### Required work
Each line below should be written out exactly, with none skipped.

──────── Data extract

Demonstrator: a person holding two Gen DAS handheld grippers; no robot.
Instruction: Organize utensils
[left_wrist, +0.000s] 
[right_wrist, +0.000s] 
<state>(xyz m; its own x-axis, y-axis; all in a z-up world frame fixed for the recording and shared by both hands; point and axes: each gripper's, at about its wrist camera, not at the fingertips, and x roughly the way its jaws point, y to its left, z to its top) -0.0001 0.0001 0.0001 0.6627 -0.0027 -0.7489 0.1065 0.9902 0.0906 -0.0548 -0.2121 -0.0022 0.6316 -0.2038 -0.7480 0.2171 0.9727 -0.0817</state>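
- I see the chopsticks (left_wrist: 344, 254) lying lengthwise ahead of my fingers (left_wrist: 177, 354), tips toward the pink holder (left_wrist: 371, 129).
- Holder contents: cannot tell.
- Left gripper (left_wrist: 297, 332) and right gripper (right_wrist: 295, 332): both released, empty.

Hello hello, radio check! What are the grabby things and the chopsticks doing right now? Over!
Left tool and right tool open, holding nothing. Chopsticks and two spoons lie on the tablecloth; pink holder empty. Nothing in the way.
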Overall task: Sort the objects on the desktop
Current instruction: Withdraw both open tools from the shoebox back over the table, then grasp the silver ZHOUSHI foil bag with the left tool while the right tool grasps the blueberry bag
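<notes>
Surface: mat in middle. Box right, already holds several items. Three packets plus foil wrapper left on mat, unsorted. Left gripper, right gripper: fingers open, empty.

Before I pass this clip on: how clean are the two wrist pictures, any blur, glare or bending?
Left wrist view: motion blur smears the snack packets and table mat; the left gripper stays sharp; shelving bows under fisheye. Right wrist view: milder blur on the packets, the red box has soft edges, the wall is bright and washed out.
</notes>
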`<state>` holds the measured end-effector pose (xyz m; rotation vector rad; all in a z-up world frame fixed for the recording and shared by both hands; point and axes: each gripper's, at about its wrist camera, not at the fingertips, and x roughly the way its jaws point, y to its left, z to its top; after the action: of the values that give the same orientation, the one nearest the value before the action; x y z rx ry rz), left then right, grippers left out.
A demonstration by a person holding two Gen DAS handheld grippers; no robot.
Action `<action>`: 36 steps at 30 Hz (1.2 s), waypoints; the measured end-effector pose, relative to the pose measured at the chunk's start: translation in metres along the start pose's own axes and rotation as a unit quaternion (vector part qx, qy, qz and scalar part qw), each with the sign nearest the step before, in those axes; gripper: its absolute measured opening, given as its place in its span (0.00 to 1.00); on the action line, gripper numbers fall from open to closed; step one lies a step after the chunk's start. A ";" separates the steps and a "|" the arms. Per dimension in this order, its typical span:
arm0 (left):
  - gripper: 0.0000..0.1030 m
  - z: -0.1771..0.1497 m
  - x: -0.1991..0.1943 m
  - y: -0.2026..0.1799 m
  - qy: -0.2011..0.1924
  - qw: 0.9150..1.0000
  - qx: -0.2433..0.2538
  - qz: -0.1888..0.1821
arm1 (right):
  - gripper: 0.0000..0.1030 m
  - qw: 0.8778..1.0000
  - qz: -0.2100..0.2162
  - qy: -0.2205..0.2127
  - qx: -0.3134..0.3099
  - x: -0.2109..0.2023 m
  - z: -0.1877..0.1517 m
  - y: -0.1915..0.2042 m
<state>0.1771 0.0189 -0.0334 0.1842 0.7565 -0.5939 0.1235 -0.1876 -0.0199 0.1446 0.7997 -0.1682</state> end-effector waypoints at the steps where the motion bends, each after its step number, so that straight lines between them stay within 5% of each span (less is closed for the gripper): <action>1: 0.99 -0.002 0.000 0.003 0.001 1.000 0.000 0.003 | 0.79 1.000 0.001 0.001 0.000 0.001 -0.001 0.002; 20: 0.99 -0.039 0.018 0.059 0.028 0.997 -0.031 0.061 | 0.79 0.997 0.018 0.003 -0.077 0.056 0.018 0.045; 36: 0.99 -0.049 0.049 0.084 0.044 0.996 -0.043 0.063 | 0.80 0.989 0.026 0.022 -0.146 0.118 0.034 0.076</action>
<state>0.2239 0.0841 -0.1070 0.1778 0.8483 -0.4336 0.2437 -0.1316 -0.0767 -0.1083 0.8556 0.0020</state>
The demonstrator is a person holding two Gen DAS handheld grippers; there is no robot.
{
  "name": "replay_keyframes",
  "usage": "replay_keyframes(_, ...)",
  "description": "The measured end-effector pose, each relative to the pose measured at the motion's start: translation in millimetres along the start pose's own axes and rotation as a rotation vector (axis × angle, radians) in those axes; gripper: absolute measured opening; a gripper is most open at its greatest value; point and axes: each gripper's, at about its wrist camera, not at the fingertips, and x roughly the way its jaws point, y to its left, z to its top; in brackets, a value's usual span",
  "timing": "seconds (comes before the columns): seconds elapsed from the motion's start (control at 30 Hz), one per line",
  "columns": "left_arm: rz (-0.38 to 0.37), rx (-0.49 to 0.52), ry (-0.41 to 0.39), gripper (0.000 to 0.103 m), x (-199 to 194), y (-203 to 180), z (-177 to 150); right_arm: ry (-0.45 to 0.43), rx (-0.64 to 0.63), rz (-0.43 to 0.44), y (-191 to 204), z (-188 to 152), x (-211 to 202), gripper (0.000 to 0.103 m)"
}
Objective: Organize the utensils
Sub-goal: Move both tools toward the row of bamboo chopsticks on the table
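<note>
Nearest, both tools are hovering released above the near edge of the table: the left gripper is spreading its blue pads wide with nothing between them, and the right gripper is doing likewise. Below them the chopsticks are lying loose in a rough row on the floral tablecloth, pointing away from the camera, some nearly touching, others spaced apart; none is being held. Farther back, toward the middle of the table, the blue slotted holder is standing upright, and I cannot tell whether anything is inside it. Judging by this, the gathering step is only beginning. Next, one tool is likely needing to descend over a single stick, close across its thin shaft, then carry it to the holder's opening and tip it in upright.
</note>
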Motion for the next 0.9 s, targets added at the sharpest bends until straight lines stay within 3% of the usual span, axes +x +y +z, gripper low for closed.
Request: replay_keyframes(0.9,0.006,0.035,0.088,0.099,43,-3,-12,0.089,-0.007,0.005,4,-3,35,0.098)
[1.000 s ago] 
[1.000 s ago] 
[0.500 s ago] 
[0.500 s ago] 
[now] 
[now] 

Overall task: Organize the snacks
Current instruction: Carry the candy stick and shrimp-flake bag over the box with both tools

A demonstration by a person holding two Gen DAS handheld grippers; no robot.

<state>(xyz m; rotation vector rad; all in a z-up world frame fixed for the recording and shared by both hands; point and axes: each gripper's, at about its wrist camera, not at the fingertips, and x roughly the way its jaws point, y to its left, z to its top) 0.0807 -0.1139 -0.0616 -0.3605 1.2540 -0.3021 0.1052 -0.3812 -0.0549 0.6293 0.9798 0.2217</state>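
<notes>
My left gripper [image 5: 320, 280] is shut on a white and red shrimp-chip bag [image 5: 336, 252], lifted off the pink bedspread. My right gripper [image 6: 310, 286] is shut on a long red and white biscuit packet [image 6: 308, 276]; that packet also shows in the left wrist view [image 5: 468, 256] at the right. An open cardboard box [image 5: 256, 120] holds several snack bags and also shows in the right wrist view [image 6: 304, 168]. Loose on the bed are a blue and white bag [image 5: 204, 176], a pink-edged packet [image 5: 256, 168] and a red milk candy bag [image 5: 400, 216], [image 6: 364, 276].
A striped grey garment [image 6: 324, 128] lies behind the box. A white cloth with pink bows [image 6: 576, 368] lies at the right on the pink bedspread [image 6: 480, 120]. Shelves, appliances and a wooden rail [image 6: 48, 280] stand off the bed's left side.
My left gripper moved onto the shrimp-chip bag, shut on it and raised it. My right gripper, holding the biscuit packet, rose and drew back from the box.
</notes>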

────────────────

### Completed task
Demonstrator: a person holding two Gen DAS handheld grippers; no robot.
Instruction: Organize utensils
[left_wrist, +0.000s] 
[right_wrist, +0.000s] 
<state>(xyz m; its own x-axis, y-axis; all in a z-up world frame fixed for the recording and shared by both hands; point and axes: each gripper's, at about its wrist camera, not at the fingertips, and x roughly the way its jaws point, y to its left, z to its top) -0.0001 0.0001 0.0001 0.6627 -0.0027 -0.7489 0.1065 0.9902 0.0906 -0.0548 -0.2121 -0.0022 0.6316 -0.2038 -0.7480 0.2171 0.9727 -0.0817</state>
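- I see the chopsticks (left_wrist: 344, 254) lying lengthwise ahead of my fingers (left_wrist: 177, 354), tips toward the pink holder (left_wrist: 371, 129).
- Holder contents: cannot tell.
- Left gripper (left_wrist: 297, 332) and right gripper (right_wrist: 295, 332): both released, empty.

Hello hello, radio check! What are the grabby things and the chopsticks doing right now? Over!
Left tool and right tool open, holding nothing. Chopsticks and two spoons lie on the tablecloth; pink holder empty. Nothing in the way.
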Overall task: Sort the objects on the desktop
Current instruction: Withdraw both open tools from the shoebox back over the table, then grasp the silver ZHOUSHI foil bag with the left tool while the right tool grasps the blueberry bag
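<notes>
Surface: mat in middle. Box right, already holds several items. Three packets plus foil wrapper left on mat, unsorted. Left gripper, right gripper: fingers open, empty.

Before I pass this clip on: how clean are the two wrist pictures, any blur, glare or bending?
Left wrist view: motion blur smears the snack packets and table mat; the left gripper stays sharp; shelving bows under fisheye. Right wrist view: milder blur on the packets, the red box has soft edges, the wall is bright and washed out.
</notes>
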`<state>` holds the measured end-effector pose (xyz m; rotation vector rad; all in a z-up world frame fixed for the recording and shared by both hands; point and axes: each gripper's, at about its wrist camera, not at the fingertips, and x roughly the way its jaws point, y to its left, z to its top; after the action: of the values that give the same orientation, the one nearest the value before the action; x y z rx ry rz), left then right, grippers left out.
A demonstration by a person holding two Gen DAS handheld grippers; no robot.
Action `<action>`: 36 steps at 30 Hz (1.2 s), waypoints; the measured end-effector pose, relative to the pose measured at the chunk's start: translation in metres along the start pose's own axes and rotation as a unit quaternion (vector part qx, qy, qz and scalar part qw), each with the sign nearest the step before, in those axes; gripper: its absolute measured opening, given as its place in its span (0.00 to 1.00); on the action line, gripper numbers fall from open to closed; step one lies a step after the chunk's start. A ";" separates the steps and a "|" the arms. Per dimension in this order, its typical span:
arm0 (left):
  - gripper: 0.0000..0.1030 m
  - z: -0.1771..0.1497 m
  - x: -0.1991..0.1943 m
  - y: -0.2026..0.1799 m
  - qy: -0.2011..0.1924
  - qw: 0.9150..1.0000
  - qx: -0.2433..0.2538
  - qz: -0.1888..0.1821
arm1 (right):
  - gripper: 0.0000..0.1030 m
  - qw: 0.8778..1.0000
  - qz: -0.2100..0.2162
  - qy: -0.2205..0.2127
  - qx: -0.3134..0.3099
  - x: -0.2109..0.2023 m
  - z: -0.1877..0.1517 m
  - y: -0.1915..0.2042 m
<state>0.1771 0.0189 -0.0334 0.1842 0.7565 -0.5939 0.1235 -0.1876 -0.0199 0.1446 0.7997 -0.1682</state> end-effector waypoints at the steps where the motion bends, each after its step number, so that straight lines between them stay within 5% of each span (less is closed for the gripper): <action>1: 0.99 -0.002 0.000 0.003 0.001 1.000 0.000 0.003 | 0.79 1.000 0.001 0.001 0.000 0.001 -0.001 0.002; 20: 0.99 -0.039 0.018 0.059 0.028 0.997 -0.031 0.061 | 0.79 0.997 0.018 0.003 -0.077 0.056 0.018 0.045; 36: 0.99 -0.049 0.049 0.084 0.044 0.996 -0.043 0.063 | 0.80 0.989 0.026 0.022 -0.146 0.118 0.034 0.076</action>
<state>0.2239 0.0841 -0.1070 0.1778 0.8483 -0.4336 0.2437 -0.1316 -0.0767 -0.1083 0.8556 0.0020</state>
The demonstrator is a person holding two Gen DAS handheld grippers; there is no robot.
{
  "name": "replay_keyframes",
  "usage": "replay_keyframes(_, ...)",
  "description": "The measured end-effector pose, each relative to the pose measured at the motion's start: translation in millimetres along the start pose's own axes and rotation as a rotation vector (axis × angle, radians) in those axes; gripper: absolute measured opening; a gripper is most open at its greatest value; point and axes: each gripper's, at about its wrist camera, not at the fingertips, and x roughly the way its jaws point, y to its left, z to its top; in brackets, a value's usual span",
  "timing": "seconds (comes before the columns): seconds elapsed from the motion's start (control at 30 Hz), one per line",
  "columns": "left_arm: rz (-0.38 to 0.37), rx (-0.49 to 0.52), ry (-0.41 to 0.39), gripper (0.000 to 0.103 m), x (-199 to 194), y (-203 to 180), z (-177 to 150); right_arm: ry (-0.45 to 0.43), rx (-0.64 to 0.63), rz (-0.43 to 0.44), y (-191 to 204), z (-188 to 152), x (-211 to 202), gripper (0.000 to 0.103 m)"
}
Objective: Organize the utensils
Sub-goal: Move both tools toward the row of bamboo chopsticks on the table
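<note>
Nearest, both tools are hovering released above the near edge of the table: the left gripper is spreading its blue pads wide with nothing between them, and the right gripper is doing likewise. Below them the chopsticks are lying loose in a rough row on the floral tablecloth, pointing away from the camera, some nearly touching, others spaced apart; none is being held. Farther back, toward the middle of the table, the blue slotted holder is standing upright, and I cannot tell whether anything is inside it. Judging by this, the gathering step is only beginning. Next, one tool is likely needing to descend over a single stick, close across its thin shaft, then carry it to the holder's opening and tip it in upright.
</note>
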Motion for the next 0.9 s, targets added at the sharpest bends until straight lines stay within 3% of the usual span, axes +x +y +z, gripper low for closed.
Request: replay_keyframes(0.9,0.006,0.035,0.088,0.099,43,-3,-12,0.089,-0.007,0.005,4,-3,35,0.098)
[1.000 s ago] 
[1.000 s ago] 
[0.500 s ago] 
[0.500 s ago] 
[now] 
[now] 

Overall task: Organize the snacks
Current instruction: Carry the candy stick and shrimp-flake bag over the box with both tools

A demonstration by a person holding two Gen DAS handheld grippers; no robot.

<state>(xyz m; rotation vector rad; all in a z-up world frame fixed for the recording and shared by both hands; point and axes: each gripper's, at about its wrist camera, not at the fingertips, and x roughly the way its jaws point, y to its left, z to its top) 0.0807 -0.1139 -0.0616 -0.3605 1.2540 -0.3021 0.1052 -0.3812 -0.0549 0.6293 0.9798 0.2217</state>
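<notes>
My left gripper [image 5: 320, 280] is shut on a white and red shrimp-chip bag [image 5: 336, 252], lifted off the pink bedspread. My right gripper [image 6: 310, 286] is shut on a long red and white biscuit packet [image 6: 308, 276]; that packet also shows in the left wrist view [image 5: 468, 256] at the right. An open cardboard box [image 5: 256, 120] holds several snack bags and also shows in the right wrist view [image 6: 304, 168]. Loose on the bed are a blue and white bag [image 5: 204, 176], a pink-edged packet [image 5: 256, 168] and a red milk candy bag [image 5: 400, 216], [image 6: 364, 276].
A striped grey garment [image 6: 324, 128] lies behind the box. A white cloth with pink bows [image 6: 576, 368] lies at the right on the pink bedspread [image 6: 480, 120]. Shelves, appliances and a wooden rail [image 6: 48, 280] stand off the bed's left side.
My left gripper moved onto the shrimp-chip bag, shut on it and raised it. My right gripper, holding the biscuit packet, rose and drew back from the box.
</notes>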

Work on this exercise is done.